August 20, 201213 yr

I recently returned from vacation to find that I had left my A/C off and one of my hard drives had overheated and was taken offline. I have had an issue with cooling on a couple of my drives, so this didn't surprise me. After looking into things and verifying it had overheated, I ran a SMART report and everything checked out fine. I removed the drive from the array and reassigned it again, and to be safe, had the drive get rebuilt. I then took care of my cooling problem once and for all. All of this went fine.

A couple days later, and while everything had been running just fine, I decided to go ahead and pre-clear a newish 2TB drive I've had in the machine for about 6 months now, but had never taken the time to pre-clear it and have it replace a smaller drive in my system. The drive pre-cleared fine, and I went to replace a smaller 500GB drive in my system last night. As soon as I went to have the new 2TB drive rebuilt with the 500GB drive's data, the drive that had overheated earlier started throwing out a ton of "handle_stripe read error" lines in the syslog. I reran a SMART report on the drive, and sure enough, it appears to be failing.

Now, the original 500GB drive is still in the machine and I want to just reinstate it where it was and use the 2TB drive that I was having the 500GBs contents rebuilt to as the replacement drive for the failing one. I canceled the rebuild process and went to reassign the old drive back in it's place, but this is where I should have done some research beforehand not thinking that this would be trying to replace a 2TB drive with a 500GB drive. Sure enough, it doesn't want to replace the drive with a smaller drive. I know the data on the 500GB drive is fine, but when I replaced the 500GB with the 2TB, did this immediately change my parity drive so that I won't be able to go back? And if I can, will parity still be good to rebuild the failing 2TB drive on my replacement drive?

Thanks for the help!

Quote

August 20, 201213 yr

As long as you have a copy of the config directory from before you swapped in the new/larger drive, no problem.

Copy back the old config folder, put the disks back as they were, and you will be back to where you were prior to the upgrade.

Quote

August 20, 201213 yr

Author

As long as you have a copy of the config directory from before you swapped in the new/larger drive, no problem.

Copy back the old config folder, put the disks back as they were, and you will be back to where you were prior to the upgrade.

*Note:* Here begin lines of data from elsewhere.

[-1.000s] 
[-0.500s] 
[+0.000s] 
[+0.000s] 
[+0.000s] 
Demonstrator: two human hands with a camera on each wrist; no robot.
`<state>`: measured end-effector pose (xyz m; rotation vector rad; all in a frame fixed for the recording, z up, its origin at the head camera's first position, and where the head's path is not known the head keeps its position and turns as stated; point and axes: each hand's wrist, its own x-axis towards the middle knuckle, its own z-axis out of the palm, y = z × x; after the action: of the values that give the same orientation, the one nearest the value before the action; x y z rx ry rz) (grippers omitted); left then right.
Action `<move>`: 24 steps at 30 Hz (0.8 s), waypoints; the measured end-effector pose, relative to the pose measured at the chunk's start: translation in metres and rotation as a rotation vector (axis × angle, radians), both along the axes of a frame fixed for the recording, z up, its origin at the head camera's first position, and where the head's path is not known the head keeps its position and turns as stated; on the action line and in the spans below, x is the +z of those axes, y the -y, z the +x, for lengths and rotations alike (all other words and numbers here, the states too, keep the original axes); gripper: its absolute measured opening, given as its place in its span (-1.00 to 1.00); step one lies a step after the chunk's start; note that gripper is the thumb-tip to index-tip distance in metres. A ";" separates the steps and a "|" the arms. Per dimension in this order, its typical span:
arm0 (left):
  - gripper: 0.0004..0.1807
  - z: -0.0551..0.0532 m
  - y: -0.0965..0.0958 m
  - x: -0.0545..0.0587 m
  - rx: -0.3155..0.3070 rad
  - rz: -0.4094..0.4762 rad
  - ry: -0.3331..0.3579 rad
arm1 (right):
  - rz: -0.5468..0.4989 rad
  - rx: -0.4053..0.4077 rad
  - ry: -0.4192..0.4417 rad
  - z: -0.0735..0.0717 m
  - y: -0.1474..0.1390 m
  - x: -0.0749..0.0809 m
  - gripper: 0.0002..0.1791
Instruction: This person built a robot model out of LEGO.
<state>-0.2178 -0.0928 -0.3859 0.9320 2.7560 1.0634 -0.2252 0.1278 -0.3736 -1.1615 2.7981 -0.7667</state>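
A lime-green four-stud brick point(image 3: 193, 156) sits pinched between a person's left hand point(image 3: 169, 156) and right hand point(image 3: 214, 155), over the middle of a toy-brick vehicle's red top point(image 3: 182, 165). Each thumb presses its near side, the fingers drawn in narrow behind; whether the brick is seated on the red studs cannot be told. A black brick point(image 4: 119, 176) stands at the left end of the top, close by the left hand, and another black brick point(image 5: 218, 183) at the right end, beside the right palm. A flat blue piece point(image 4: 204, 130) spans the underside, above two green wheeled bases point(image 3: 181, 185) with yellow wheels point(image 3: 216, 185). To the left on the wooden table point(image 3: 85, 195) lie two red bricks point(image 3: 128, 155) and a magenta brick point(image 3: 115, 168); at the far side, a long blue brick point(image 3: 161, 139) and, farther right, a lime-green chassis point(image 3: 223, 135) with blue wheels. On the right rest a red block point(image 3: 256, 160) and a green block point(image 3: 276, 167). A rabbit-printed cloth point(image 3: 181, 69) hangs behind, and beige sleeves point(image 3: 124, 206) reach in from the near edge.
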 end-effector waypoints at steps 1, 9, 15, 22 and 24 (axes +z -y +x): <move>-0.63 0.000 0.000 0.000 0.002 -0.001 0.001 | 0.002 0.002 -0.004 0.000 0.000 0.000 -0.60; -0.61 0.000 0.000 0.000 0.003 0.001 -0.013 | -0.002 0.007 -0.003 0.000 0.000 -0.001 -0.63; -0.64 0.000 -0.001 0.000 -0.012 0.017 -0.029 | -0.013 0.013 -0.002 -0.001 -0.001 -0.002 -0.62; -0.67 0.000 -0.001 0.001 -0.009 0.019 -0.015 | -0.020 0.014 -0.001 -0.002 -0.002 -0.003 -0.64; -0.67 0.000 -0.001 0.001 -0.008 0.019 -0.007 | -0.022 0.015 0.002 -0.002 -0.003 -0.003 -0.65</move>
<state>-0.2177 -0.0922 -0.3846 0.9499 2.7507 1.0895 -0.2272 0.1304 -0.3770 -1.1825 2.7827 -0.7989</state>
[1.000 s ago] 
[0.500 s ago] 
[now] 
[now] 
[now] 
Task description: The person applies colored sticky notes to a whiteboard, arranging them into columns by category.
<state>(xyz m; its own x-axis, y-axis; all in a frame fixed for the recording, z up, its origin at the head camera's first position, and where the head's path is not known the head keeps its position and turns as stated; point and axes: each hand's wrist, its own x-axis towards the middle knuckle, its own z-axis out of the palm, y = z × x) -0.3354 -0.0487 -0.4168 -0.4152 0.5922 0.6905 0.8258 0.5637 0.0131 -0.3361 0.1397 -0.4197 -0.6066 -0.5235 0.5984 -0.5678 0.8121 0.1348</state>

Sadly, I didn't make a copy of the config directory. This was the first time I have upgraded a drive, and I just followed the instructions in the FAQ / Manual:

http://lime-technology.com/wiki/index.php/UnRAID_Manual#Replace_a_single_disk_with_a_bigger_one

It didn't mention making a copy of the config directory, and I didn't think to do it.

Are there any other solutions?

Quote

August 20, 201213 yr

Author

Maybe I should add that the drive that is failing still shows a green ball in the unRAID WebGUI, not a red ball. I should have made that clear. The drive is failing, but unRAID isn't yet reporting a failed drive in this case.

Quote

August 20, 201213 yr

Author

So, I've been researching all day as to what I experienced last night, and still don't have a solution just yet. When I get home, I'll power up the machine, run a SMART report on the 2TB "failing" drive to post here (along with a syslog showing the errors), but the report last night showed it was failing due to "Reallocated Sectors Count" being 1260....which is a lot! And I'm assuming this is the cause of the "handle_stripe read" errors in the syslog. I figured the overheating must have caused this??? Although the rebuild on this overheated drive was slow, it completed and the system was in usable condition for a couple days before I decided to replace the small 500GB drive with my spare 2TB drive. That is when I saw all of the "handle_stripe read" errors. From what I have read, unRAID will only pull a drive offline if it can't write to the drive. I have also read that most large drives these days have thousands of reserved sectors for remap, and although 1260 is huge, and I feel the drive definitely needs to be replaced, I'm curious if I should just let the rebuild do its thing on the replaced 500GB drive.

I would really like to get the 500GB back in its place, but since I don't have a saved config, I have yet to find how to do this without invalidating parity.

Quote

August 20, 201213 yr

Author

See attached for the SMART report, and the syslog as the upgraded drive is being rebuilt.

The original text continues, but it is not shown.